# [EXERCISE]
Set down all of the lines below exactly as they are given.
── TASK INPUTS
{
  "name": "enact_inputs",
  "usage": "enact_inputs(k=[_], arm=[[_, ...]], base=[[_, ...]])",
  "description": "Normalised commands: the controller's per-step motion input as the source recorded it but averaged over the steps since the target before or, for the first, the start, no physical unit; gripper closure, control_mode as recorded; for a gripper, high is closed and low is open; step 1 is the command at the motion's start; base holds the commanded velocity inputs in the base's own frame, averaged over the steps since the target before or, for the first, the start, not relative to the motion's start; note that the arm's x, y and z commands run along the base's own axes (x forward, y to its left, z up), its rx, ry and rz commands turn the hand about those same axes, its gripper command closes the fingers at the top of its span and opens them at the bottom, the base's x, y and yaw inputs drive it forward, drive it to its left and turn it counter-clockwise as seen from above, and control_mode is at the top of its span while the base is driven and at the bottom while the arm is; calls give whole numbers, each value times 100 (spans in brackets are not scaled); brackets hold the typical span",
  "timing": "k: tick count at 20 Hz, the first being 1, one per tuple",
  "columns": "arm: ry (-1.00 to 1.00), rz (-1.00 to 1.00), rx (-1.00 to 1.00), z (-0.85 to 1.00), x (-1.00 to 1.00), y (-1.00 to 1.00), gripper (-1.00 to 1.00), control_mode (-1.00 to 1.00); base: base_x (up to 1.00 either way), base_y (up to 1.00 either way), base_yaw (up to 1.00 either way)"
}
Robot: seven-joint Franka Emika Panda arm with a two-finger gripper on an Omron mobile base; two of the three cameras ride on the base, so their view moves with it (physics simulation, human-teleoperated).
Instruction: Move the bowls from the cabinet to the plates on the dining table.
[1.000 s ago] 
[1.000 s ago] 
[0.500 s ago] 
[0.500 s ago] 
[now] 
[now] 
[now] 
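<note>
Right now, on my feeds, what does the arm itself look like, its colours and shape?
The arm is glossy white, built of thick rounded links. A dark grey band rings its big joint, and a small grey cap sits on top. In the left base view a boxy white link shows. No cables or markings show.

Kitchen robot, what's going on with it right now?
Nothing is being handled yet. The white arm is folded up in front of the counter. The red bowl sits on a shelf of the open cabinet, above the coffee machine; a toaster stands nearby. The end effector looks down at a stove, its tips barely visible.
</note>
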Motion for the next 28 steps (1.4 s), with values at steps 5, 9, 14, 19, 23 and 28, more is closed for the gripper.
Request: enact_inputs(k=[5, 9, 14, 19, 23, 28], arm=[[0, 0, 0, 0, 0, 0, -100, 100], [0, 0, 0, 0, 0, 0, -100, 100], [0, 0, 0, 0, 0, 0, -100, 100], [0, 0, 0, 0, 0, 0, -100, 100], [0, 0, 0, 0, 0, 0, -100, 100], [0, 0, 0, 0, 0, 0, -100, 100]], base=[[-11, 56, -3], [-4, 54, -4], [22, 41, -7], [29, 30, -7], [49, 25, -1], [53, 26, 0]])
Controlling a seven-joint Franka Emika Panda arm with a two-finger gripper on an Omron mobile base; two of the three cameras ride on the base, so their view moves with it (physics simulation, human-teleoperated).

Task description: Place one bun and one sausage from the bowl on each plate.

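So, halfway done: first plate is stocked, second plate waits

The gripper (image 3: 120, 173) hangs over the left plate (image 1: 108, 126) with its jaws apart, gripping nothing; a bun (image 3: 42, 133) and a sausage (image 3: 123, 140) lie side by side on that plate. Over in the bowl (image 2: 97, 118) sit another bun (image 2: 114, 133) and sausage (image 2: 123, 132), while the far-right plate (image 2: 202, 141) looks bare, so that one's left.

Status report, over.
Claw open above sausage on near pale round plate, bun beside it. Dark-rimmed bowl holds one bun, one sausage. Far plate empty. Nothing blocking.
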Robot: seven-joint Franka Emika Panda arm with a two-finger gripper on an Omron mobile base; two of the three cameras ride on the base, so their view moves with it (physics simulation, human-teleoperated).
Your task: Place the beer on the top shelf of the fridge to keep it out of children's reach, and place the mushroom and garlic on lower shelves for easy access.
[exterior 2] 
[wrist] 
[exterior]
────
# [EXERCISE RESPONSE]
{
  "name": "enact_inputs",
  "usage": "enact_inputs(k=[_], arm=[[_, ...]], base=[[_, ...]])",
  "description": "Normalised commands: the controller's per-step motion input as the source recorded it but averaged over the steps since the target before or, for the first, the start, no physical unit; gripper closure, control_mode as recorded; for a gripper, high is closed and low is open; step 1 is the command at the motion's start; base holds the commanded velocity inputs in the base's own frame, averaged over the steps since the target before or, for the first, the start, not relative to the motion's start; note that the arm's x, y and z commands run along the base's own axes (x forward, y to its left, z up), its rx, ry and rz commands turn the hand about those same axes, its gripper command closes the fingers at the top of its span and opens them at the bottom, the base's x, y and yaw inputs drive it forward, drive it to its left and turn it counter-clockwise as seen from above, and control_mode is at the top of its span while the base is driven and at the bottom while the arm is; calls give whole numbers, each value times 100 (spans in brackets are not scaled); brackets hold the typical span",
  "timing": "k: tick count at 20 Hz, the first being 1, one per tuple",
  "columns": "arm: ry (-1.00 to 1.00), rz (-1.00 to 1.00), rx (-1.00 to 1.00), z (-0.85 to 1.00), x (-1.00 to 1.00), y (-1.00 to 1.00), gripper (-1.00 to 1.00), control_mode (-1.00 to 1.00); base: base_x (up to 1.00 either way), base_y (up to 1.00 either way), base_yaw (up to 1.00 either way)"
}
Robot: seven-joint Franka Emika Panda arm with a two-finger gripper on an Omron mobile base; two of the three cameras ride on the base, so their view moves with it (physics simulation, human-teleoperated).
Instruction: Move the bowls from the cabinet to the plates on the dining table.
[1.000 s ago] 
[1.000 s ago] 
[0.500 s ago] 
[0.500 s ago] 
[now] 
[now] 
[now] 
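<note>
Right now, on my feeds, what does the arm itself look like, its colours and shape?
The arm is glossy white, built of thick rounded links. A dark grey band rings its big joint, and a small grey cap sits on top. In the left base view a boxy white link shows. No cables or markings show.

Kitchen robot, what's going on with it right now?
Nothing is being handled yet. The white arm is folded up in front of the counter. The red bowl sits on a shelf of the open cabinet, above the coffee machine; a toaster stands nearby. The end effector looks down at a stove, its tips barely visible.
</note>
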Motion for the next 28 steps (1.4 s), with values at steps 5, 9, 14, 19, 23 and 28, more is closed for the gripper.
Request: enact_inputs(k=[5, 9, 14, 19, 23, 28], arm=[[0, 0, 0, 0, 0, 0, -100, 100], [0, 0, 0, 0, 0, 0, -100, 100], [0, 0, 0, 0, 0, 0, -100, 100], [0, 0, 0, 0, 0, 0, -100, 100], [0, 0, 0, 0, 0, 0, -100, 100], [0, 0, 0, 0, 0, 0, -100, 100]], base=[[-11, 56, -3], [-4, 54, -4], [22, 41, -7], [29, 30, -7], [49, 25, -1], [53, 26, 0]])
Controlling a seven-joint Franka Emika Panda arm with a two-finger gripper on an Omron mobile base; two of the three cameras ride on the base, so their view moves with it (physics simulation, human-teleoperated).

Task description: Place one bun and one sausage from the bowl on each plate.

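So, halfway done: first plate is stocked, second plate waits

The gripper (image 3: 120, 173) hangs over the left plate (image 1: 108, 126) with its jaws apart, gripping nothing; a bun (image 3: 42, 133) and a sausage (image 3: 123, 140) lie side by side on that plate. Over in the bowl (image 2: 97, 118) sit another bun (image 2: 114, 133) and sausage (image 2: 123, 132), while the far-right plate (image 2: 202, 141) looks bare, so that one's left.

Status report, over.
Claw open above sausage on near pale round plate, bun beside it. Dark-rimmed bowl holds one bun, one sausage. Far plate empty. Nothing blocking.
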Robot: seven-joint Franka Emika Panda arm with a two-finger gripper on an Omron mobile base; two of the three cameras ride on the base, so their view moves with it (physics simulation, human-teleoperated).
Your task: Place the beer on the top shelf of the fridge to keep it out of children's reach, and place the mushroom and garlic on lower shelves for easy access.
[exterior 2] 
[wrist] 
[exterior]

That concludes the response.